Exercise prompt: Copy out exactly the stretch of the listing below that begins at the line containing "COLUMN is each" and ends at the line containing "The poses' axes", and copy nothing outside it.

Provided information:
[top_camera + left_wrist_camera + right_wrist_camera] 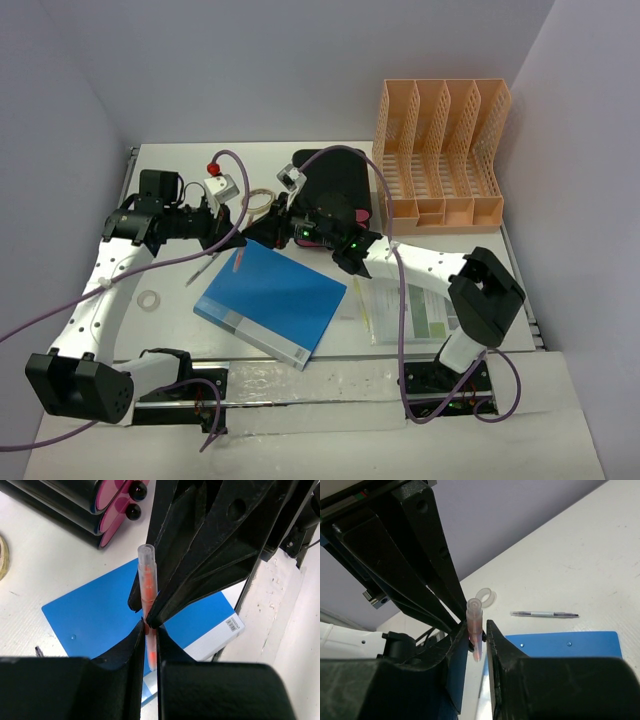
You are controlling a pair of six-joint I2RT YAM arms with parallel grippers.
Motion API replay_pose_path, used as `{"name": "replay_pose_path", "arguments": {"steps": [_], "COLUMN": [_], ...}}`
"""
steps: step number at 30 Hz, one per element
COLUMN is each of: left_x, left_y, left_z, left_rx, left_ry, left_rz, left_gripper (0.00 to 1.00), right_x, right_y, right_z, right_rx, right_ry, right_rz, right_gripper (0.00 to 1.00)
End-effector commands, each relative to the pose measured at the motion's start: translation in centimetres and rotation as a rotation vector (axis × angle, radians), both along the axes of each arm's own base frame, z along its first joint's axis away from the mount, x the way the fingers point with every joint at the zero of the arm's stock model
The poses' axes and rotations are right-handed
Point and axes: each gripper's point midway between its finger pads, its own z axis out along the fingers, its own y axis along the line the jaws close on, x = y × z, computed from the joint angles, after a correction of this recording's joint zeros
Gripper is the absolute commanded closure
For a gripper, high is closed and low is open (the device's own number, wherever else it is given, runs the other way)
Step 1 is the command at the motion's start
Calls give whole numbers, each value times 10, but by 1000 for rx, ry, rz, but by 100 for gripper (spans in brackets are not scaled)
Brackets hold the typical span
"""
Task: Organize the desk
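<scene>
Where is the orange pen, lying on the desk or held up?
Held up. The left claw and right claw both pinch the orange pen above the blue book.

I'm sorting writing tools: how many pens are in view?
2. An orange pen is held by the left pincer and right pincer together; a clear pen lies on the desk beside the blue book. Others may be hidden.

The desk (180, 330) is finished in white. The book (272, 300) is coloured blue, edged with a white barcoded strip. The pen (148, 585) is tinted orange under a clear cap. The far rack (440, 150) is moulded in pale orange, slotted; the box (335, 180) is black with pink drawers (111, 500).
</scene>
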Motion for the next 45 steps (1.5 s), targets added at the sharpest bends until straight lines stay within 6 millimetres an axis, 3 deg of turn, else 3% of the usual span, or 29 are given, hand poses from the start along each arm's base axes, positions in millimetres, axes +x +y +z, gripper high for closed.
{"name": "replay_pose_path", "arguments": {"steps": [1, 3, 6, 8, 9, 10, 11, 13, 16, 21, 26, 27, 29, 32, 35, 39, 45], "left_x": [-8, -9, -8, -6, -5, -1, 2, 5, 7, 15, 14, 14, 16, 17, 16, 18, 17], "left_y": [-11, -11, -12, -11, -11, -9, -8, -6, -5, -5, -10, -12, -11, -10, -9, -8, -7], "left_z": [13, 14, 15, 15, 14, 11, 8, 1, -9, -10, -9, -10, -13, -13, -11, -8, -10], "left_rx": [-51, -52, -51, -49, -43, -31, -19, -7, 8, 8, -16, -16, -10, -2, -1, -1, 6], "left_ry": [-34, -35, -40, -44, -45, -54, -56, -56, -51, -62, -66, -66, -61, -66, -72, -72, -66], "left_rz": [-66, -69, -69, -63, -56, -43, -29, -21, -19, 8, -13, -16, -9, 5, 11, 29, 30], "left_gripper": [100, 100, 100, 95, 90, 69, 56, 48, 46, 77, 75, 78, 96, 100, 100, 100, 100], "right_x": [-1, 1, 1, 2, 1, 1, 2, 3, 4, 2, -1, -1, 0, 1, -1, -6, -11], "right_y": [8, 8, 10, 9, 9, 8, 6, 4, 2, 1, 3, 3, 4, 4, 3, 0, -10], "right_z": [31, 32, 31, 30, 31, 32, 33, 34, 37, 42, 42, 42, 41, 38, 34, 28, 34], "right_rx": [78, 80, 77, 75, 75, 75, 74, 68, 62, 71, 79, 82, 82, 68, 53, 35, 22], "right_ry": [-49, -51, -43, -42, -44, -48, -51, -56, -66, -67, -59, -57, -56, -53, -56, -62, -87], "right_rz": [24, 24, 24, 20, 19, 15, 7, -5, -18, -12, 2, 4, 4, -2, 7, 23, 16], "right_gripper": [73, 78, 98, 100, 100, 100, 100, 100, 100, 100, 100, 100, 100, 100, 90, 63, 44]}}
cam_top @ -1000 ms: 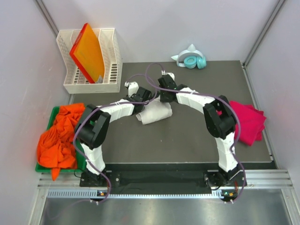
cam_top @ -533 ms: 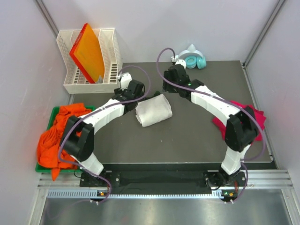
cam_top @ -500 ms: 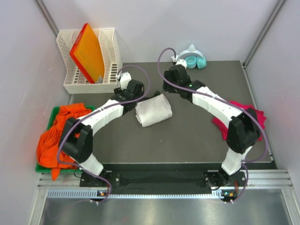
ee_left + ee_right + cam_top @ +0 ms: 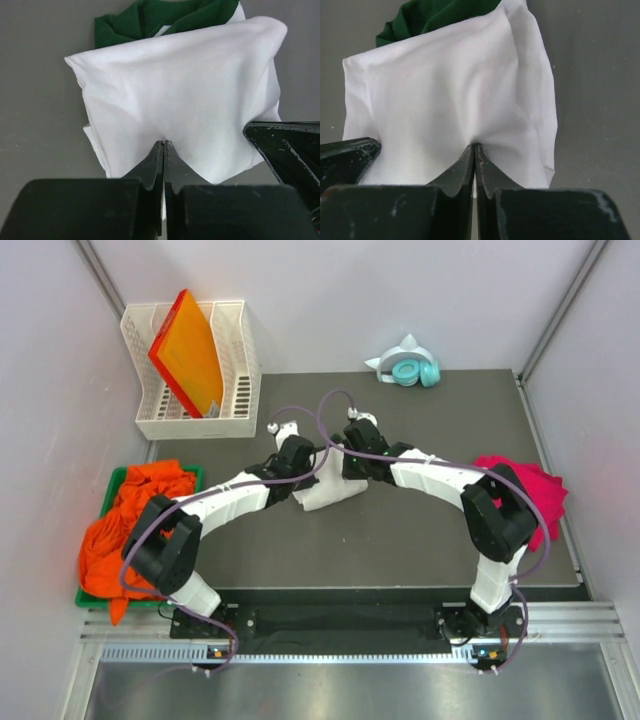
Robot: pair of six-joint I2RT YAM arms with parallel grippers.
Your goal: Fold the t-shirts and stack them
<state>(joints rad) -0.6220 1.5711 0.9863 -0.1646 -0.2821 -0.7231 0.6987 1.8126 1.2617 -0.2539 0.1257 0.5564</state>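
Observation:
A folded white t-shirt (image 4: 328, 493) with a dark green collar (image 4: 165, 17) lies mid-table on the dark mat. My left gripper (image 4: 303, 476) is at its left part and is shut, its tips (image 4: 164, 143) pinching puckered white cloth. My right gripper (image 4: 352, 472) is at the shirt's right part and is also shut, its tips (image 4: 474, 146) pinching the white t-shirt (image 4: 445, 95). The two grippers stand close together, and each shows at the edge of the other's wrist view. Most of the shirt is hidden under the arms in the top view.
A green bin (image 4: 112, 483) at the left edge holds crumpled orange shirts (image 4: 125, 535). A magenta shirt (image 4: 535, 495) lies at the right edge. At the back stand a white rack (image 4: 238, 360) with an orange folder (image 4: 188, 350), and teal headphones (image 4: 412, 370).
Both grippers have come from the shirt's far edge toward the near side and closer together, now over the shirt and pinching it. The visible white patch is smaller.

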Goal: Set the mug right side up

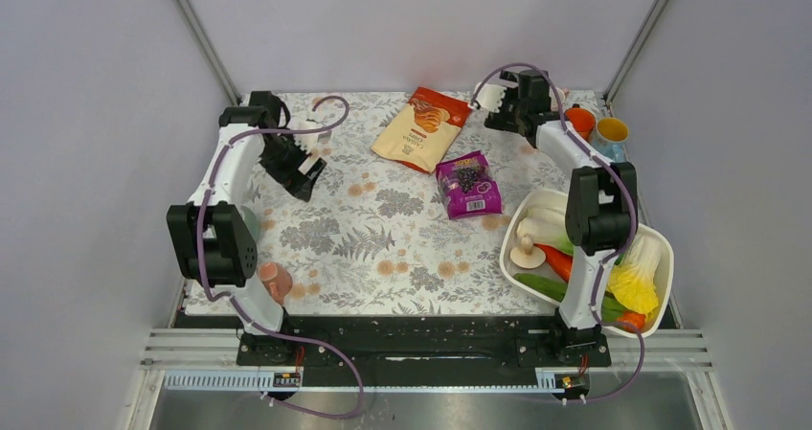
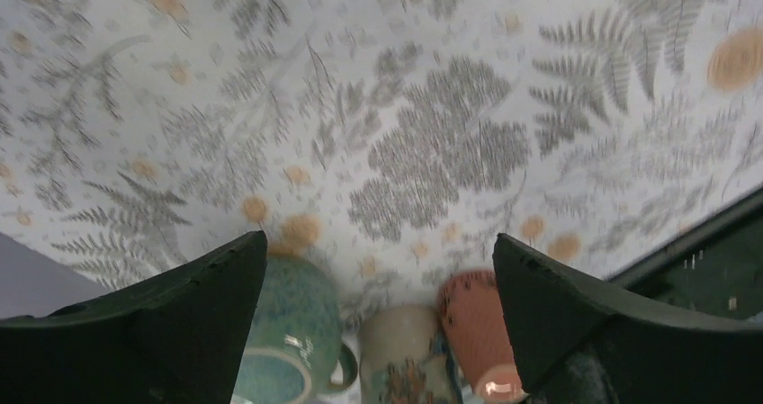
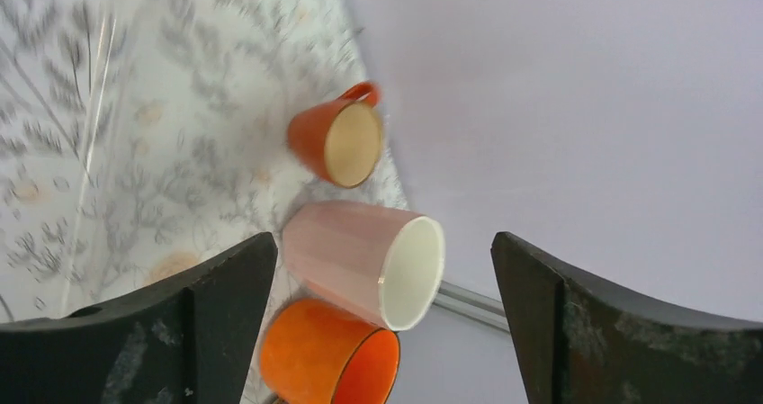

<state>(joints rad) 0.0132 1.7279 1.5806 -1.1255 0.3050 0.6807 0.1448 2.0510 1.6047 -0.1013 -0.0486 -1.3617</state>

Task result:
COLUMN is each of: left_x, left_y, left_z, left_rx, left_ry, left_rz, left_gripper (0.00 to 1.00), right_x, right_y, right_z, right_rx, right_ry, right_rz, right_gripper (0.00 to 1.00)
End-effector commands, each relative to the pose measured at the motion's start: translation in centimetres and rotation as a rotation vector (axis × angle, radians), both along the axes of each arm's own base frame, z along its first joint's axis away from the mount, x the way the fingers point with every joint at the zero of the arm's stock model
The poses' axes and rotations are right-handed

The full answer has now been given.